Harvesting, curing, and storing your potatoes
When and how to harvest

Potatoes are ready to harvest when the foliage dies back and turns yellow or brown, usually 70 to 120 days after planting depending on the variety. For most home gardeners using a trash can, this happens in late summer or early fall. You can do a small preview harvest before full die-back: reach into the soil near the edge of the can and feel around for small tubers. If they're marble-sized, give them more time. New potatoes (small, thin-skinned tubers harvested early) can be taken a few weeks after flowering if you just want a taste.
To harvest everything at once, simply tip the can on its side and dump the contents onto a tarp or into a garden cart. This is one of the best parts of the trash can method: no digging with a fork, no accidentally spearing tubers. Just dump and pick. Sort out the potatoes by size. Don't wash them yet.
Curing for longer storage
Curing is a short drying and skin-hardening process that dramatically extends shelf life. Set your unwashed potatoes in a single layer in a dark, humid space at around 50 to 60°F with good airflow, like a basement or garage corner, for 10 to 14 days. During this time, minor skin damage heals over and the skins toughen up. Skipping curing isn't fatal, but those potatoes will only last a few weeks. Properly cured potatoes can last 4 to 6 months in storage.
Storing for the long term
After curing, move your potatoes to long-term storage. The ideal conditions are 38 to 40°F, high humidity (around 90%), and complete darkness. A root cellar is perfect. For most people, a basement corner, an unheated garage in cool climates, or even an insulated cooler works. Store them in burlap sacks, wooden crates, or cardboard boxes. Never store them in sealed plastic bags, which trap moisture and cause rot. Check on them every couple of weeks and remove any that are sprouting heavily or starting to soften. One bad potato really can spoil the bunch.

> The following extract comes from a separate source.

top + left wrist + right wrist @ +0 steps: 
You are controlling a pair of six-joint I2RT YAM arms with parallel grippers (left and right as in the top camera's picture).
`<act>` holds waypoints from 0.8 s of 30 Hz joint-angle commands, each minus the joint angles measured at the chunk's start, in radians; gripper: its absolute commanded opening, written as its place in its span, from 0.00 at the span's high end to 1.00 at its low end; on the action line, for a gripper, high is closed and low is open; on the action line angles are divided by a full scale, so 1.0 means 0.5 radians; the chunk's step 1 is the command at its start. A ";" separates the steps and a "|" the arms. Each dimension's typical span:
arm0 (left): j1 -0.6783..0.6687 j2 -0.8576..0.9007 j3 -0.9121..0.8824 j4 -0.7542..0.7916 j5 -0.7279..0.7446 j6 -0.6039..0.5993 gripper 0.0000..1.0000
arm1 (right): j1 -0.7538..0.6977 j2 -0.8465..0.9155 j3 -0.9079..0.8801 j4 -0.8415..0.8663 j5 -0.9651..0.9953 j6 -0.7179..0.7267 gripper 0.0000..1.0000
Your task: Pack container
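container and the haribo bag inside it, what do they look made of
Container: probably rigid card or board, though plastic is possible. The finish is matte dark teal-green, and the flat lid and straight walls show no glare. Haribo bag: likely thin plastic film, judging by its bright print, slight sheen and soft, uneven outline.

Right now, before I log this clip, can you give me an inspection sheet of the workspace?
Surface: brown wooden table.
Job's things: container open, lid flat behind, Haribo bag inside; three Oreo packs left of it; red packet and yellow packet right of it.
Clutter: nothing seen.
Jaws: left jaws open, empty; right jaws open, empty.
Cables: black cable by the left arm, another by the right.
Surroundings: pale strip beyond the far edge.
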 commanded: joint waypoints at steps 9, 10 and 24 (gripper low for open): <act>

| Stage | What to do | Key detail |
|---|
| Harvest | Tip can, sort tubers by size | Don't wash yet; handle gently to avoid bruising |
| Curing | Single layer in dark, humid space | 50 to 60°F for 10 to 14 days |
| Short-term storage | Cool, dark location | Use within 4 to 6 weeks if uncured |
| Long-term storage | 38 to 40°F, ~90% humidity, darkness | Lasts 4 to 6 months when properly cured |
A well-managed 32-gallon trash can will typically yield 10 to 25 pounds of potatoes depending on your variety, soil quality, and how consistently you cared for the plants. That's a real return from a single $15 container, a few pounds of seed potatoes, and a bag of potting mix. If you want to scale up, run three or four cans side by side. The system is modular, low-cost, and genuinely effective. Start with one can this season, get your process dialed in, and go from there.